» **REQUIRED ACTION**
An exact copy of the entries is needed, with every line included.

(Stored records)
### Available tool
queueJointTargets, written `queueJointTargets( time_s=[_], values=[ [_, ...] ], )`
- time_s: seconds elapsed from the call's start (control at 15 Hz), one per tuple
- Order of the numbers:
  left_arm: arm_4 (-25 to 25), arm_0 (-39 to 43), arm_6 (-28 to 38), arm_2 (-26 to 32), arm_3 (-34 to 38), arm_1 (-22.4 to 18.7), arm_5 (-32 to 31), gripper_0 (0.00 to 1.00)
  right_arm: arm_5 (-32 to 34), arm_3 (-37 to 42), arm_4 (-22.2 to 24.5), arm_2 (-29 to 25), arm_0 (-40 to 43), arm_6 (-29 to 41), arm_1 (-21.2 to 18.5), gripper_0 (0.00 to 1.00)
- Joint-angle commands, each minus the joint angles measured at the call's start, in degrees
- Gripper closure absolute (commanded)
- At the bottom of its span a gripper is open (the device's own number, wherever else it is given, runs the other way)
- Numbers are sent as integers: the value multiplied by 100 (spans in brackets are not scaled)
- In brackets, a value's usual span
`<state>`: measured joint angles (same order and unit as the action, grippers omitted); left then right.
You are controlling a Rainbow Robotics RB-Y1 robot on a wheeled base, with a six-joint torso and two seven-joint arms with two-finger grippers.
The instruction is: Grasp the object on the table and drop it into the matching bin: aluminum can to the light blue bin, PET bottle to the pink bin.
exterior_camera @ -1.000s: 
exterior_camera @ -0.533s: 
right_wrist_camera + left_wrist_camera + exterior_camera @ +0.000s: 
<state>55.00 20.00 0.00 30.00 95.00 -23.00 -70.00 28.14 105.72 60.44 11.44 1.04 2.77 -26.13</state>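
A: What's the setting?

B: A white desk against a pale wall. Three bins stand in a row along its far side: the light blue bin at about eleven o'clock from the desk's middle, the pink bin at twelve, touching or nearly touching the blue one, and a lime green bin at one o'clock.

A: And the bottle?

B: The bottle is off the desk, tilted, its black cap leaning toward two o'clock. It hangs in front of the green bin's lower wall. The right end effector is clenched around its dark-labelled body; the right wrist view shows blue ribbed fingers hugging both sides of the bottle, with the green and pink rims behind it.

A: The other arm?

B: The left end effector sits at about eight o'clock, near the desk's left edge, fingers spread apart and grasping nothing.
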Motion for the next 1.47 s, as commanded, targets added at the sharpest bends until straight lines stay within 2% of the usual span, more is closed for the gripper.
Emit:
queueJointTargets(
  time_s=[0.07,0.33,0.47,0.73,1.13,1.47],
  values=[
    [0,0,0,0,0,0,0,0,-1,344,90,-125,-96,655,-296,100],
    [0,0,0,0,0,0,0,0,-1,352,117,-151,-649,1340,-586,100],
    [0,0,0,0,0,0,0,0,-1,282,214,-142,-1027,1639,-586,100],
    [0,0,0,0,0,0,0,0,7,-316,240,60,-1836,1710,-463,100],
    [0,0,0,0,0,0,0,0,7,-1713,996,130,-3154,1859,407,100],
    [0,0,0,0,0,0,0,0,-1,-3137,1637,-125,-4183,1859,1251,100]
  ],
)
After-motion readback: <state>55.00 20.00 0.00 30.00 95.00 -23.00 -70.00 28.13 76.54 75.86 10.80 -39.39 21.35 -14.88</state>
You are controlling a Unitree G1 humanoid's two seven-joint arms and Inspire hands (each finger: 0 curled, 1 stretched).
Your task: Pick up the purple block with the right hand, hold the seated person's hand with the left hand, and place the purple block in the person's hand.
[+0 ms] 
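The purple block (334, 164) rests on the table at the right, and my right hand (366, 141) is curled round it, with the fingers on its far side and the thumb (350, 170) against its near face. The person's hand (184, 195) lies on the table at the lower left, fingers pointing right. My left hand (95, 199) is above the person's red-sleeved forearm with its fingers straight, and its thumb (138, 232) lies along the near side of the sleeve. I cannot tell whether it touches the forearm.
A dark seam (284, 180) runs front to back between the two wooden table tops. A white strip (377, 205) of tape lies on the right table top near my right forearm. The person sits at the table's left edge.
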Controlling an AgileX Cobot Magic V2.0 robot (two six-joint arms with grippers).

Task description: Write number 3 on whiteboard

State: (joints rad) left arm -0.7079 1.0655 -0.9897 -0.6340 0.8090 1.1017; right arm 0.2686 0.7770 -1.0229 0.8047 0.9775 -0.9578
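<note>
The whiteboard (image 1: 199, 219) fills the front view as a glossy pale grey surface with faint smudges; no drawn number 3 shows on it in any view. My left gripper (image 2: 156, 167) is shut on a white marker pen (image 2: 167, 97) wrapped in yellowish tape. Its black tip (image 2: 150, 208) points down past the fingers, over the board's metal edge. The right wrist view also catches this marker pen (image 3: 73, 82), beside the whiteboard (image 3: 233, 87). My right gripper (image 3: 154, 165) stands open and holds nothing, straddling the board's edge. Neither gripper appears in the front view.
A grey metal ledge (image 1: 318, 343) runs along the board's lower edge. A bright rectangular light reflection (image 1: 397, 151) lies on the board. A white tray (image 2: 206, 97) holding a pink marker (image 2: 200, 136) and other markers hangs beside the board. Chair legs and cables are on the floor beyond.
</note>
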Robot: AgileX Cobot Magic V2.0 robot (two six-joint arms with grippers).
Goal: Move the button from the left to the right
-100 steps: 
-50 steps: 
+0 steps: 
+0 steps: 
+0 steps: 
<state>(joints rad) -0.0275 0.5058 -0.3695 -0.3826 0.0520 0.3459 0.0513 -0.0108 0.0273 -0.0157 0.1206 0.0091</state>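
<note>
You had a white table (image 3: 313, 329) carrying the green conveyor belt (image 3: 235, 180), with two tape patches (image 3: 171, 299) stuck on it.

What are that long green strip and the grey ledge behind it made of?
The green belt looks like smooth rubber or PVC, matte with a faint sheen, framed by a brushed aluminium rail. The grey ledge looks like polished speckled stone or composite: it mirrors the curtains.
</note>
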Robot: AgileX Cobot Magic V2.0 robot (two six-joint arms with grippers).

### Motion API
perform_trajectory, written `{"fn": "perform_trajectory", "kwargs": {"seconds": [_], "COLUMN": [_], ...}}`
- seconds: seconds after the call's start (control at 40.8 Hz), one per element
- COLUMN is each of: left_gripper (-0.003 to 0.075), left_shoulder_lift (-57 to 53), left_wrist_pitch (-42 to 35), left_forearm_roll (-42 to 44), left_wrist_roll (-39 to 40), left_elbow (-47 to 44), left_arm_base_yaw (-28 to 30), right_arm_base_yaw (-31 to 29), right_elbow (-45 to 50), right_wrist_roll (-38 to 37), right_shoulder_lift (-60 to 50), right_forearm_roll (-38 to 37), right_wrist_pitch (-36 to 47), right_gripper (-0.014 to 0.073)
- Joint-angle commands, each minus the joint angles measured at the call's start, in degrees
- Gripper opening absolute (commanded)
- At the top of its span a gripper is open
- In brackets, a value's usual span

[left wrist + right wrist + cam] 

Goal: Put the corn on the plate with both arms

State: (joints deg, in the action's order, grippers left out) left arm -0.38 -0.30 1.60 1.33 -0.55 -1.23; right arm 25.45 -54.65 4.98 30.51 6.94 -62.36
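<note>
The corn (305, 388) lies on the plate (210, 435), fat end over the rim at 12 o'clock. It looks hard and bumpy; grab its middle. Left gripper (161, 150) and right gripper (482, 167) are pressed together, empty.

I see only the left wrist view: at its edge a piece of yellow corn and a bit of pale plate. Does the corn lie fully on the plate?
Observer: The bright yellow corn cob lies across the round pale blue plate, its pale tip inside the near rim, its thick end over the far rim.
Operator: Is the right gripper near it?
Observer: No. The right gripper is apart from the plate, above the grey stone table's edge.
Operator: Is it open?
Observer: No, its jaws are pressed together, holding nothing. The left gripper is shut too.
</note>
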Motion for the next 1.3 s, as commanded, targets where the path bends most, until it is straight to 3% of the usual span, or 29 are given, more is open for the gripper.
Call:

» **ANSWER FOR THE TASK**
### Available tool
queueJointTargets, written `queueJointTargets( time_s=[_], values=[ [_, ...] ], )`
- time_s: seconds elapsed from the call's start (control at 15 Hz), one per tuple
- Order of the numbers:
  left_arm: arm_4 (-25 to 25), arm_0 (-39 to 43), arm_6 (-28 to 38), arm_2 (-26 to 32), arm_3 (-34 to 38), arm_1 (-22.4 to 18.7), arm_5 (-32 to 31), gripper_0 (0.00 to 1.00)
  right_arm: arm_5 (-32 to 34), arm_3 (-37 to 42), arm_4 (-22.2 to 24.5), arm_2 (-29 to 25), arm_0 (-40 to 43), arm_6 (-29 to 41), arm_1 (-21.2 to 18.5), gripper_0 (0.00 to 1.00)
- Joint-angle commands, each minus the joint angles measured at the call's start, in degrees
- Gripper closure absolute (commanded)
- At the bottom of its span a gripper is open (the device's own number, wherever else it is given, runs the other way)
- Numbers are sent as integers: the value multiplied by 100 (spans in brackets are not scaled)
- In brackets, a value's usual span
`<state>`: measured joint angles (same order and unit as the action, grippers omitted); left then right.
You are controlling a Rainbow Robotics RB-Y1 robot on a wheeled base, with a six-joint torso and two seven-joint arms with two-finger grippers.
The instruction is: Grasp the object on the table and drop it into the matching bin: aluminum can to the light blue bin, PET bottle to the pink bin.
exterior_camera @ -1.000s: 
exterior_camera @ -0.533s: 
right_wrist_camera + left_wrist_camera + exterior_camera @ +0.000s: 
<state>55.00 20.00 0.00 30.00 95.00 -23.00 -70.00 28.14 105.72 60.44 11.44 1.04 2.77 -26.13</state>
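A: What's the setting?

B: A white desk against a pale wall. Three bins stand in a row along its far side: the light blue bin at about eleven o'clock from the desk's middle, the pink bin at twelve, touching or nearly touching the blue one, and a lime green bin at one o'clock.

A: And the bottle?

B: The bottle is off the desk, tilted, its black cap leaning toward two o'clock. It hangs in front of the green bin's lower wall. The right end effector is clenched around its dark-labelled body; the right wrist view shows blue ribbed fingers hugging both sides of the bottle, with the green and pink rims behind it.

A: The other arm?

B: The left end effector sits at about eight o'clock, near the desk's left edge, fingers spread apart and grasping nothing.
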Motion for the next 1.47 s, as commanded, targets added at the sharpest bends until straight lines stay within 2% of the usual span, more is closed for the gripper.
Emit:
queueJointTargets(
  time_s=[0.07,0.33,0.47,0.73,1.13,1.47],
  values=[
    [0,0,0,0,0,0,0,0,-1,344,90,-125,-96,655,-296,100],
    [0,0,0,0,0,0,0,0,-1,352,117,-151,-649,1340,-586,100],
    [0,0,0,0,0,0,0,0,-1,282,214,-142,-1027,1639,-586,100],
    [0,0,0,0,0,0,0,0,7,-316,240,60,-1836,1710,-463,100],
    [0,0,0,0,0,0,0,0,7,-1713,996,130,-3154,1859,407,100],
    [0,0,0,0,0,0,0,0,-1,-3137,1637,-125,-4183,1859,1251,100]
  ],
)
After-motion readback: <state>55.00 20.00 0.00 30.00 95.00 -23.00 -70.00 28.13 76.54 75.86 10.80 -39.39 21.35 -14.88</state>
You are controlling a Unitree G1 humanoid's two seven-joint arms and Inspire hands (each finger: 0 curled, 1 stretched).
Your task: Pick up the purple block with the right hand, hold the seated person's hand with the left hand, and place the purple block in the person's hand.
[+0 ms] 
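The purple block (334, 164) rests on the table at the right, and my right hand (366, 141) is curled round it, with the fingers on its far side and the thumb (350, 170) against its near face. The person's hand (184, 195) lies on the table at the lower left, fingers pointing right. My left hand (95, 199) is above the person's red-sleeved forearm with its fingers straight, and its thumb (138, 232) lies along the near side of the sleeve. I cannot tell whether it touches the forearm.
A dark seam (284, 180) runs front to back between the two wooden table tops. A white strip (377, 205) of tape lies on the right table top near my right forearm. The person sits at the table's left edge.
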Controlling an AgileX Cobot Magic V2.0 robot (two six-joint arms with grippers).

Task description: Write number 3 on whiteboard

State: (joints rad) left arm -0.7079 1.0655 -0.9897 -0.6340 0.8090 1.1017; right arm 0.2686 0.7770 -1.0229 0.8047 0.9775 -0.9578
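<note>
The whiteboard (image 1: 199, 219) fills the front view as a glossy pale grey surface with faint smudges; no drawn number 3 shows on it in any view. My left gripper (image 2: 156, 167) is shut on a white marker pen (image 2: 167, 97) wrapped in yellowish tape. Its black tip (image 2: 150, 208) points down past the fingers, over the board's metal edge. The right wrist view also catches this marker pen (image 3: 73, 82), beside the whiteboard (image 3: 233, 87). My right gripper (image 3: 154, 165) stands open and holds nothing, straddling the board's edge. Neither gripper appears in the front view.
A grey metal ledge (image 1: 318, 343) runs along the board's lower edge. A bright rectangular light reflection (image 1: 397, 151) lies on the board. A white tray (image 2: 206, 97) holding a pink marker (image 2: 200, 136) and other markers hangs beside the board. Chair legs and cables are on the floor beyond.
</note>
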Robot: AgileX Cobot Magic V2.0 robot (two six-joint arms with grippers).
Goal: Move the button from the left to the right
-100 steps: 
-50 steps: 
+0 steps: 
+0 steps: 
+0 steps: 
<state>(joints rad) -0.0275 0.5058 -0.3695 -0.3826 0.0520 0.3459 0.0513 -0.0108 0.0273 -0.0157 0.1206 0.0091</state>
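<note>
You had a white table (image 3: 313, 329) carrying the green conveyor belt (image 3: 235, 180), with two tape patches (image 3: 171, 299) stuck on it.

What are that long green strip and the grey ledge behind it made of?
The green belt looks like smooth rubber or PVC, matte with a faint sheen, framed by a brushed aluminium rail. The grey ledge looks like polished speckled stone or composite: it mirrors the curtains.
</note>
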Robot: AgileX Cobot Magic V2.0 robot (two six-joint arms with grippers).

### Motion API
perform_trajectory, written `{"fn": "perform_trajectory", "kwargs": {"seconds": [_], "COLUMN": [_], ...}}`
- seconds: seconds after the call's start (control at 40.8 Hz), one per element
- COLUMN is each of: left_gripper (-0.003 to 0.075), left_shoulder_lift (-57 to 53), left_wrist_pitch (-42 to 35), left_forearm_roll (-42 to 44), left_wrist_roll (-39 to 40), left_elbow (-47 to 44), left_arm_base_yaw (-28 to 30), right_arm_base_yaw (-31 to 29), right_elbow (-45 to 50), right_wrist_roll (-38 to 37), right_shoulder_lift (-60 to 50), right_forearm_roll (-38 to 37), right_wrist_pitch (-36 to 47), right_gripper (-0.014 to 0.073)
- Joint-angle commands, each minus the joint angles measured at the call's start, in degrees
- Gripper opening absolute (commanded)
- At the top of its span a gripper is open
- In brackets, a value's usual span

[left wrist + right wrist + cam] 

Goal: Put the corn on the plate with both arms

State: (joints deg, in the action's order, grippers left out) left arm -0.38 -0.30 1.60 1.33 -0.55 -1.23; right arm 25.45 -54.65 4.98 30.51 6.94 -62.36
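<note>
The corn (305, 388) lies on the plate (210, 435), fat end over the rim at 12 o'clock. It looks hard and bumpy; grab its middle. Left gripper (161, 150) and right gripper (482, 167) are pressed together, empty.

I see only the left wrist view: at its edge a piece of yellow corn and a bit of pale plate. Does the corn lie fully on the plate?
Observer: The bright yellow corn cob lies across the round pale blue plate, its pale tip inside the near rim, its thick end over the far rim.
Operator: Is the right gripper near it?
Observer: No. The right gripper is apart from the plate, above the grey stone table's edge.
Operator: Is it open?
Observer: No, its jaws are pressed together, holding nothing. The left gripper is shut too.
</note>
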Motion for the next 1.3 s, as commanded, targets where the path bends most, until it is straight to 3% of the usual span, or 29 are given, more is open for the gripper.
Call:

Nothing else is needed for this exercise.